======== Supplied material ========

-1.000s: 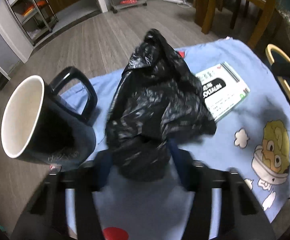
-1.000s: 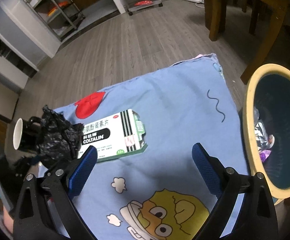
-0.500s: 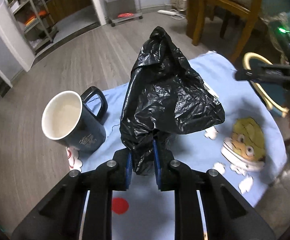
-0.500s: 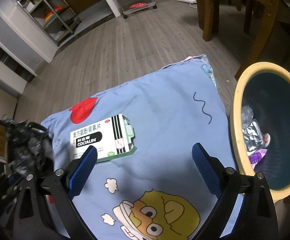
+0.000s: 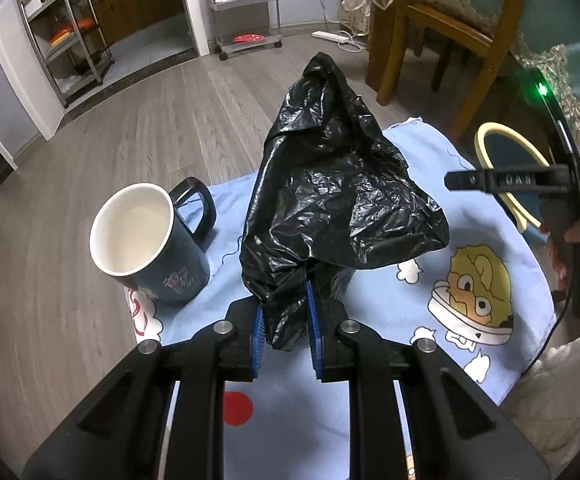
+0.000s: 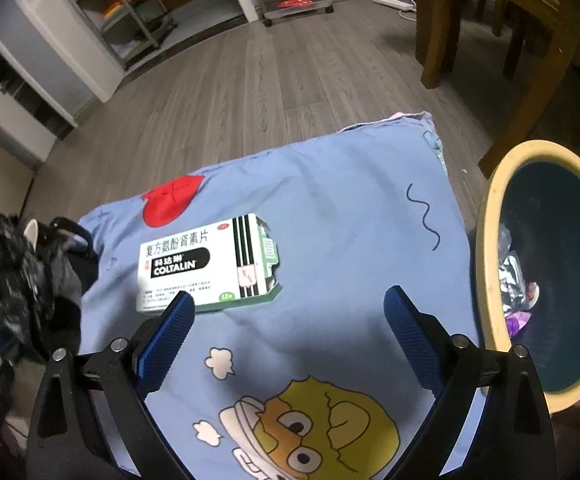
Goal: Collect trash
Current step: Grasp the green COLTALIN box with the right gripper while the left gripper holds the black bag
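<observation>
Black plastic bag (image 5: 330, 200): crumpled trash bag, pinched at its lower end and raised over the cloth, its peak pointing to 12 o'clock in the left wrist view; in the right wrist view it is a blurred dark mass at 9 o'clock.
Left gripper (image 5: 286, 332): blue pads pressed in on the bag's gathered bottom from both sides.
Right gripper (image 6: 290, 340): fingers spread wide with nothing between them, hovering over the cloth; blue pad (image 6: 166, 340) on one side, its twin opposite.
Cloth (image 6: 330, 220): light blue, printed with a yellow cartoon face, white puffs, a red shape and a dark squiggle, spread over the work surface.
Medicine box (image 6: 206, 264): white and green carton marked COLTALIN, lying flat on the cloth at about 10 o'clock from the right gripper, one end torn open; the left finger tip overlaps its near corner in view, and I cannot tell whether they touch.
Mug (image 5: 150, 248): dark outside, pale inside, standing on the cloth at 9 o'clock of the bag, handle turned away from the camera.
Bin (image 6: 490, 260): yellow-rimmed, dark inside, off the cloth's edge at 3 o'clock in the right wrist view, with foil and small wrappers inside.
Chair (image 5: 430, 32): wooden, on the grey plank floor beyond the cloth, toward 1 o'clock.
</observation>
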Demonstrator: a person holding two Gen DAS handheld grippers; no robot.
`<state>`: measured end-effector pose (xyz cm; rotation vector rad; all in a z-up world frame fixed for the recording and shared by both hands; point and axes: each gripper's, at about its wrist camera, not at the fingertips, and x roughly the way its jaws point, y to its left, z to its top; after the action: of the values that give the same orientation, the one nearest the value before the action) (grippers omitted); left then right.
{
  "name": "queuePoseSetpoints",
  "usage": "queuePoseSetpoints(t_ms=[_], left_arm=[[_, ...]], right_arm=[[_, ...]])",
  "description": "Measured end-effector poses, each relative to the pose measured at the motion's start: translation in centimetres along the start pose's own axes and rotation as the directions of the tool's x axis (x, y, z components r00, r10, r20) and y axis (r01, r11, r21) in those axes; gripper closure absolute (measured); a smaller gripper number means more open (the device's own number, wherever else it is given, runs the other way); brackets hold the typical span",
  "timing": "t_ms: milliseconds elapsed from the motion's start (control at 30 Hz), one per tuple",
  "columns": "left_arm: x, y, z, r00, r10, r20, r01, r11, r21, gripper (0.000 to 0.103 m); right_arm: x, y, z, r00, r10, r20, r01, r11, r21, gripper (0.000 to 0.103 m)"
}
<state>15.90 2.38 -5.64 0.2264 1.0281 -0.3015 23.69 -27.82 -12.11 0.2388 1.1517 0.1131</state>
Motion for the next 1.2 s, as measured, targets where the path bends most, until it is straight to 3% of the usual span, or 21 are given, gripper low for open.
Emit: queuePoseSetpoints(t_ms=[133, 267, 400, 533, 600, 800, 900, 1100, 1200], left_arm=[[0.3, 0.8, 0.2, 1.0, -0.003, -0.004, 0.003, 1.0, -0.023, 0.086], [-0.1, 2.1, 0.2, 1.0, -0.01, 0.003, 0.01, 0.998, -0.059, 0.086], [-0.2, 3.0, 0.2, 1.0, -0.011, 0.002, 0.011, 0.996, -0.092, 0.086], [-0.3, 3.8, 0.2, 1.0, -0.02, 0.001, 0.02, 0.992, -0.123, 0.086], [-0.3, 4.1, 0.2, 1.0, -0.03, 0.0, 0.03, 0.99, -0.135, 0.086], [0.2, 4.2, 0.4, 0.999, -0.04, -0.019, 0.037, 0.991, -0.131, 0.086], [0.6, 4.7, 0.5, 0.998, -0.046, -0.032, 0.041, 0.989, -0.143, 0.086], [2.1, 4.9, 0.9, 0.995, -0.067, -0.07, 0.055, 0.984, -0.169, 0.086], [2.6, 4.7, 1.0, 0.995, -0.066, -0.081, 0.052, 0.985, -0.165, 0.086]], right_arm=[[0.3, 0.3, 0.0, 1.0, 0.032, 0.0, -0.032, 0.999, -0.016, 0.008], [0.4, 1.9, 0.4, 0.998, 0.05, 0.026, -0.046, 0.992, -0.12, 0.008], [1.5, 4.1, 0.3, 0.997, 0.075, 0.001, -0.074, 0.976, -0.206, 0.008], [2.9, 7.4, -0.4, 0.998, 0.05, -0.039, -0.061, 0.921, -0.386, 0.008], [3.7, 8.7, -0.6, 0.997, 0.027, -0.072, -0.059, 0.874, -0.482, 0.008], [5.0, 11.7, -0.2, 0.991, -0.007, -0.132, -0.094, 0.666, -0.74, 0.008], [6.5, 12.0, -0.3, 0.981, -0.04, -0.191, -0.132, 0.582, -0.803, 0.008], [9.0, 12.8, -0.5, 0.974, -0.098, -0.206, -0.155, 0.38, -0.912, 0.006], [10.0, 13.4, -0.6, 0.974, -0.122, -0.191, -0.145, 0.314, -0.938, 0.006]])
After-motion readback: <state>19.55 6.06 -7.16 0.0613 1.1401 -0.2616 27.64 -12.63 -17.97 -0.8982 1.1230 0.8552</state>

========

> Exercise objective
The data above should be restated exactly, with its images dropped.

> Final answer
-1.000s: 
-1.000s: 
-0.500s: 
-0.500s: 
+0.000s: 
+0.000s: 
Goal: Collect trash
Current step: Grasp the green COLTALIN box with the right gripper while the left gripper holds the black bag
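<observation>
Black plastic bag (image 5: 330, 200): crumpled trash bag, pinched at its lower end and raised over the cloth, its peak pointing to 12 o'clock in the left wrist view; in the right wrist view it is a blurred dark mass at 9 o'clock.
Left gripper (image 5: 286, 332): blue pads pressed in on the bag's gathered bottom from both sides.
Right gripper (image 6: 290, 340): fingers spread wide with nothing between them, hovering over the cloth; blue pad (image 6: 166, 340) on one side, its twin opposite.
Cloth (image 6: 330, 220): light blue, printed with a yellow cartoon face, white puffs, a red shape and a dark squiggle, spread over the work surface.
Medicine box (image 6: 206, 264): white and green carton marked COLTALIN, lying flat on the cloth at about 10 o'clock from the right gripper, one end torn open; the left finger tip overlaps its near corner in view, and I cannot tell whether they touch.
Mug (image 5: 150, 248): dark outside, pale inside, standing on the cloth at 9 o'clock of the bag, handle turned away from the camera.
Bin (image 6: 490, 260): yellow-rimmed, dark inside, off the cloth's edge at 3 o'clock in the right wrist view, with foil and small wrappers inside.
Chair (image 5: 430, 32): wooden, on the grey plank floor beyond the cloth, toward 1 o'clock.
</observation>
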Demonstrator: a person holding two Gen DAS handheld grippers; no robot.
`<state>`: measured end-effector pose (xyz cm; rotation vector rad; all in a z-up world frame fixed for the recording and shared by both hands; point and axes: each gripper's, at about its wrist camera, not at the fingertips, and x roughly the way its jaws point, y to its left, z to its top; after the action: of the values that give the same orientation, the one nearest the value before the action) (grippers omitted); left then right.
{
  "name": "queuePoseSetpoints",
  "usage": "queuePoseSetpoints(t_ms=[_], left_arm=[[_, ...]], right_arm=[[_, ...]])",
  "description": "Measured end-effector poses, each relative to the pose measured at the motion's start: translation in centimetres along the start pose's own axes and rotation as the directions of the tool's x axis (x, y, z components r00, r10, r20) and y axis (r01, r11, r21) in those axes; gripper closure absolute (measured); a smaller gripper number means more open (the device's own number, wherever else it is given, runs the other way); brackets hold the typical span",
  "timing": "t_ms: milliseconds elapsed from the motion's start (control at 30 Hz), one per tuple",
  "columns": "left_arm: x, y, z, r00, r10, r20, r01, r11, r21, gripper (0.000 to 0.103 m); right_arm: x, y, z, r00, r10, r20, r01, r11, r21, gripper (0.000 to 0.103 m)"
}
<state>15.90 2.38 -5.64 0.2264 1.0281 -0.3015 23.69 -27.82 -12.11 0.2388 1.1517 0.1131</state>
Motion for the next 1.2 s, as measured, targets where the path bends most, until it is straight to 3% of the usual span, or 21 are given, gripper low for open.
Emit: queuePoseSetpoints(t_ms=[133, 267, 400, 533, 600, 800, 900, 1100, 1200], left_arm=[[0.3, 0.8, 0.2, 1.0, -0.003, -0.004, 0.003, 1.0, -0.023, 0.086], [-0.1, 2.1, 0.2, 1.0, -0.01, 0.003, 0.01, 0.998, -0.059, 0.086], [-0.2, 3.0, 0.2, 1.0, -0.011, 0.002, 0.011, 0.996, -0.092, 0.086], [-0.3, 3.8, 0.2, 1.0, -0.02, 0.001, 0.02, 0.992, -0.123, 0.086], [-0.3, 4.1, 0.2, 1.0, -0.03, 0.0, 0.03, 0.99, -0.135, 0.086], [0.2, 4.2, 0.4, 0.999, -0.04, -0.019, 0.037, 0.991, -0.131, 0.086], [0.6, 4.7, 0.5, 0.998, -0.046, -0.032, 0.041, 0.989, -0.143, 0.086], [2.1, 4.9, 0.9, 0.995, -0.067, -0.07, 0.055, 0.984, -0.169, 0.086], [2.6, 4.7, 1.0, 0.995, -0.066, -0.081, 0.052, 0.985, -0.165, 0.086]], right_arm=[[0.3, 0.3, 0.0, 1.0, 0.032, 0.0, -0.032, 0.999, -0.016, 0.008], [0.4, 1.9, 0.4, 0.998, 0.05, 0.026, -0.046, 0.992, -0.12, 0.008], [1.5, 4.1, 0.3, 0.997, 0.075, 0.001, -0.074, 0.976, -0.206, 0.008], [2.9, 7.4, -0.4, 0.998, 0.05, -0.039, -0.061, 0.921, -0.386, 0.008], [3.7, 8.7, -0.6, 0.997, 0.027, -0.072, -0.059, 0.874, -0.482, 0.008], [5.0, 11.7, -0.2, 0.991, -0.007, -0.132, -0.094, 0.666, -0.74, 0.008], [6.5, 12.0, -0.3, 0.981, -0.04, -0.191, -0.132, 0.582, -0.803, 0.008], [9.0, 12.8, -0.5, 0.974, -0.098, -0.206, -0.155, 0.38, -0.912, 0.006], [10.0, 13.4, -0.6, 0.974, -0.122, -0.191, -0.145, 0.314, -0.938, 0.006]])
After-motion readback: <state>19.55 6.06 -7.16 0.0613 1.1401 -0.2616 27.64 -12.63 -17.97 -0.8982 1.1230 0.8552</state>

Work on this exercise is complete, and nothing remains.